Brett followed the doctor down the hall to a room full of machines and monitors. Thankfully, Anna wasn’t hooked to many of them. Just a blood pressure monitor. She looked pale and small in the hospital bed, and when he paused in the doorway, the prettiest smile he’d ever seen broke across her face. It lit up the whole damned room and felt like a burst of sunshine in his chest.
He rushed to her side, and gently took her uninjured right hand that she held up to him. The smile on his face was so big it hurt, but it wasn’t half the size of the smile in his heart. Her left hand lay on top of the blankets in a molded plastic splint held on by wide bands of Velcro. “How are you feeling?” he murmured.
“Like I got run off the road by a truck and rolled down a giant hill. Well, I slid most of the way. The car only rolled at the end.”
Which probably explained how she’d lived through that crash.
She couldn’t be dying if she was making jokes. Right? He glanced over at Dr. Cooper. “What’s the prognosis, Doc?”
“Like I said before, she has fractured her wrist. It’s not a serious break, and she should wear that splint twenty-four/seven for the next four weeks. I’ll re-x-ray the wrist then to see if she can lose the splint.
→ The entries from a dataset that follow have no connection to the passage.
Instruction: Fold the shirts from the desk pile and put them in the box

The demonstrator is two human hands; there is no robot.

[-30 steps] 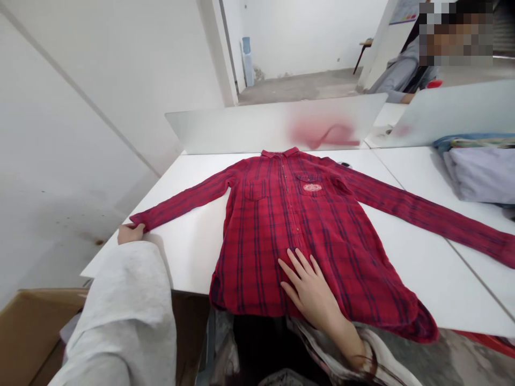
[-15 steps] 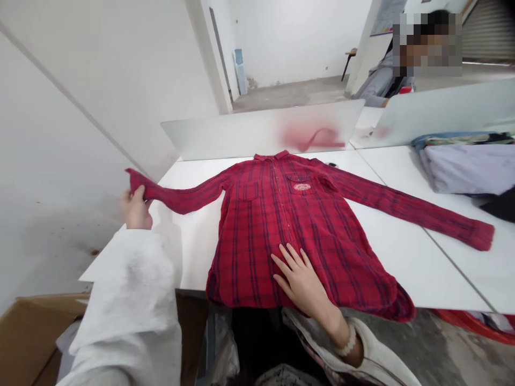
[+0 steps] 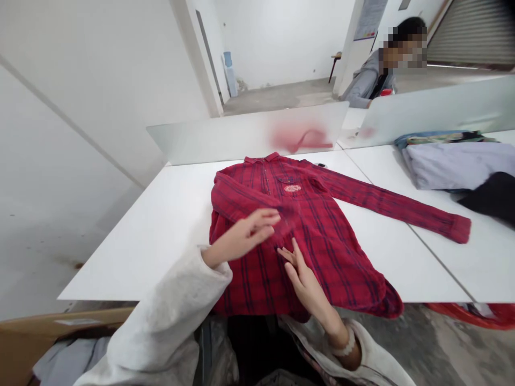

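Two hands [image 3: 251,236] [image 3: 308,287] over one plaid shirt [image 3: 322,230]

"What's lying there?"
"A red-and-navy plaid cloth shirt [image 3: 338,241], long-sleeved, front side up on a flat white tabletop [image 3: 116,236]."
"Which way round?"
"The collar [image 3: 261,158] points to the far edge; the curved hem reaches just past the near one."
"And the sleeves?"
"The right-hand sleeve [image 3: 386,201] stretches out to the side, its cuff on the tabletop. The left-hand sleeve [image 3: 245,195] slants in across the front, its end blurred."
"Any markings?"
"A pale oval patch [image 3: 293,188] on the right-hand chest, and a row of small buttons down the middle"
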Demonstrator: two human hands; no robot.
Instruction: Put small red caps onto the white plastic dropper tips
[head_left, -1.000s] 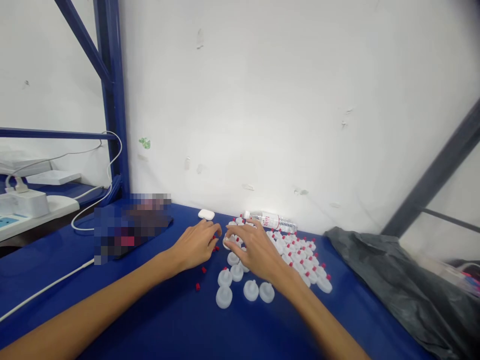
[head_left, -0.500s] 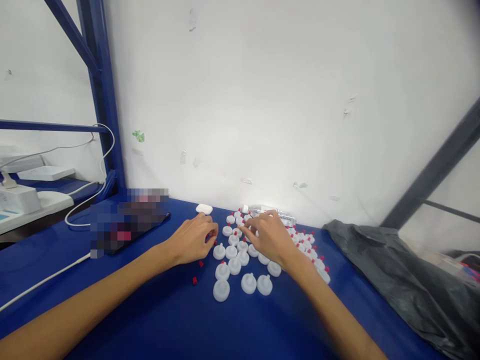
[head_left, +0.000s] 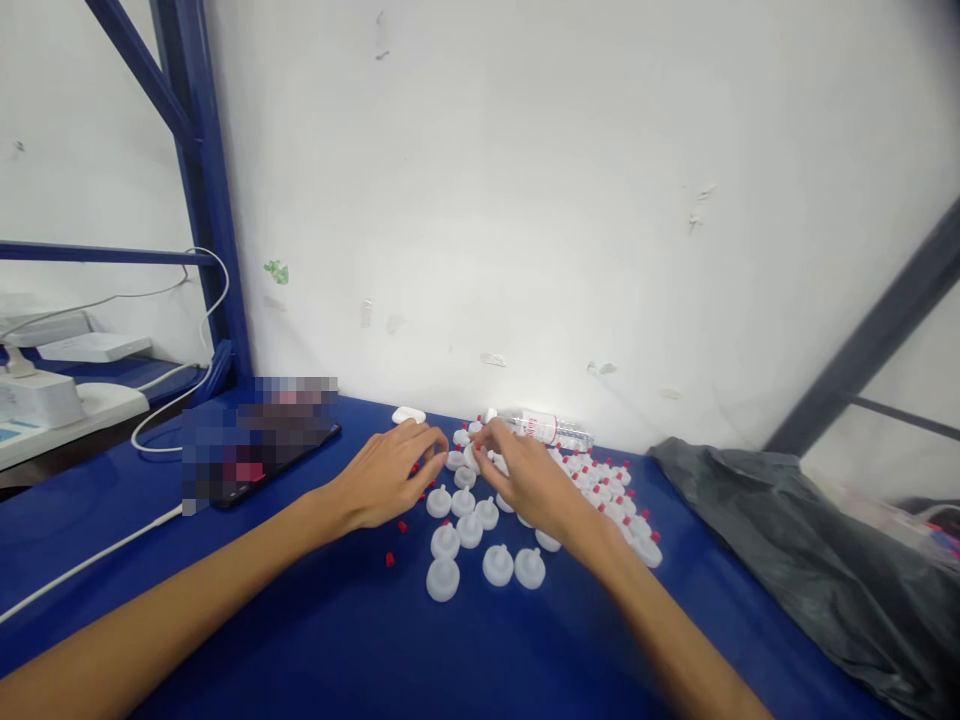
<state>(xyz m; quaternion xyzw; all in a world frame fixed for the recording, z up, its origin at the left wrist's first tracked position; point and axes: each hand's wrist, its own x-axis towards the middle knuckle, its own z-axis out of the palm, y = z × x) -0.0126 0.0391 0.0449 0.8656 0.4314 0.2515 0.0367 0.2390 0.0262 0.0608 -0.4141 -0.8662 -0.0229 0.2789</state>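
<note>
My left hand point(head_left: 394, 472) hovers at the left of the white pieces, its thumb and index finger curled towards each other; whatever sits at their tips is too small to make out. Between the thumb and fingers of my right hand point(head_left: 529, 475) is a white nozzle cap point(head_left: 470, 458), tilted and partly hidden. Around both hands lie several white round nozzle caps without red tips, such as the nearest nozzle cap point(head_left: 443, 579). Others at the right carry red tips, like this red-tipped nozzle cap point(head_left: 646, 548). Loose red tips point(head_left: 390, 559) lie by my left wrist.
Behind the caps a clear plastic bottle point(head_left: 544, 427) lies along the wall. A white oval case point(head_left: 409, 414) sits at the back. On the left rests a phone point(head_left: 247, 480), partly pixelated, with a white cable point(head_left: 97, 560). Dark grey plastic sheeting point(head_left: 795, 540) covers the right side.
My left hand has shifted slightly right from beside the loose red tips. My right hand has moved left, and its fingers now close on a white nozzle cap, uncovering more of the bottle.
</note>
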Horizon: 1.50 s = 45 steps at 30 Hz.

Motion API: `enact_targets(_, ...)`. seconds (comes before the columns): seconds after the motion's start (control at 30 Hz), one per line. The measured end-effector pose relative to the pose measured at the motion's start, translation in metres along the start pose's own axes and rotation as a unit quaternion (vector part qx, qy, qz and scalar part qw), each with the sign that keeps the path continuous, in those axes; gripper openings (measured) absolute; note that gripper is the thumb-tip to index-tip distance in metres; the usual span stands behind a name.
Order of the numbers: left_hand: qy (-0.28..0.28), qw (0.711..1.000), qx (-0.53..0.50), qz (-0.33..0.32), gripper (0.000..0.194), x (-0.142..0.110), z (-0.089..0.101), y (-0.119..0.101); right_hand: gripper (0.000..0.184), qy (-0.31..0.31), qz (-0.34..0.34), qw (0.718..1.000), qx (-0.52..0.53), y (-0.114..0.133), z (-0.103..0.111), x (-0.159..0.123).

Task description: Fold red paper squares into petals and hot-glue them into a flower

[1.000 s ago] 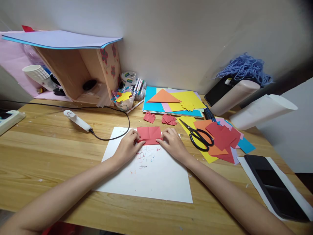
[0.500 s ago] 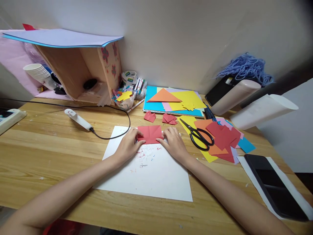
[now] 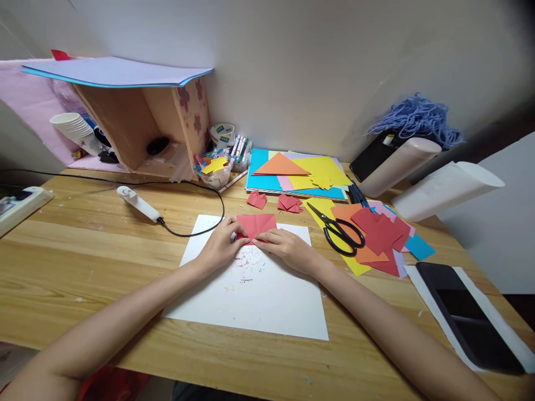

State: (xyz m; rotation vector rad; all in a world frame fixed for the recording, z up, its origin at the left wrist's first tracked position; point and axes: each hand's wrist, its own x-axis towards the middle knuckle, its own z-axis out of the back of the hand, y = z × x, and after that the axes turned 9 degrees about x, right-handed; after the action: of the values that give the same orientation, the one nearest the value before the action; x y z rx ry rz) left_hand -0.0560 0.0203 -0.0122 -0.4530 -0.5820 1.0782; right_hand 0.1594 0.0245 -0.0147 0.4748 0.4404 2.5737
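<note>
A creased piece of red paper (image 3: 258,221) lies on a white sheet (image 3: 267,303) marked with coloured smudges. My left hand (image 3: 223,244) grips the red paper at its left side, thumb and fingers at the lower edge. From the right, my right hand (image 3: 290,250) reaches over the paper, its fingertips pressing the lower edge near the middle, close to my left thumb. The fingers hide the paper's lower corners. Just beyond it lie two folded red paper pieces, one a heart (image 3: 256,199), the other a layered shape (image 3: 290,204).
Black-handled scissors (image 3: 343,236) rest on coloured paper scraps (image 3: 387,234) at the right, near a phone (image 3: 468,317). Behind are stacked coloured sheets (image 3: 254,181) and a tub of scraps (image 3: 215,175). A white corded device (image 3: 140,205) lies left.
My right hand has moved left from the paper's right edge to its lower middle, fingers now over it. My left hand stays at the left side. The view has shifted slightly.
</note>
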Motion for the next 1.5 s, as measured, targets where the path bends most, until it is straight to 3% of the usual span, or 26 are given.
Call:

She can take the splint off to bathe, but she may not do anything at all with that hand while it’s out of the cast. That includes washing your hair or yourself, Anna,” he added sternly.
She nodded meekly.
“As for her concussion, she may feel dizziness, nausea and loss of balance for the next few da
ys. I want someone with her around the clock. If her speech begins to slur, or she experiences memory loss or disorientation, I want her back here ASAP.”
“I don’t have anyone to stay with me—”
Brett cut her off. “I’ll stay with her.”
“But—”
“No buts.” He shot her a quelling glance. “And no arguments.”
She subsided, looking uncertain. Not used to being taken care of, was she? Well, they would have to correct that.
While the nurse helped Anna get dressed, Brett stepped out to the front counter and filled out paperwork. The matter of payment came up, and he charged the cost of today’s visit to his credit card. Not only did he receive annual income from the ranch in a substantial trust fund, but he’d drawn combat pay on top of his regular military pay for years without spending hardly a dime of it. There was nowhere to spend US dollars in miles-from-nowhere war zones, as it turned out. And he couldn’t think of a better way to blow a few thousand bucks than to ensure Anna’s health and well-being.
At length, she was bundled into his truck’s front seat, and he pointed the truck toward Sunny Creek. On the assumption that she didn’t need to drive right past the scene of her near death again today, he took the long route around the McMinn Range to Sunny Creek. Not to mention, he wasn’t sure his nerves could take it. Going the long way turned their half-hour drive into over an hour, but she dozed on and off the whole ride back.
When they got back to her place, he asked her, “Should I call someone to come over to stay with you?”
“No!” Anna exclaimed. She winced in pain and repeated in a whisper, “No.”
“That was quite the emphatic answer. You don’t have any friends in town?”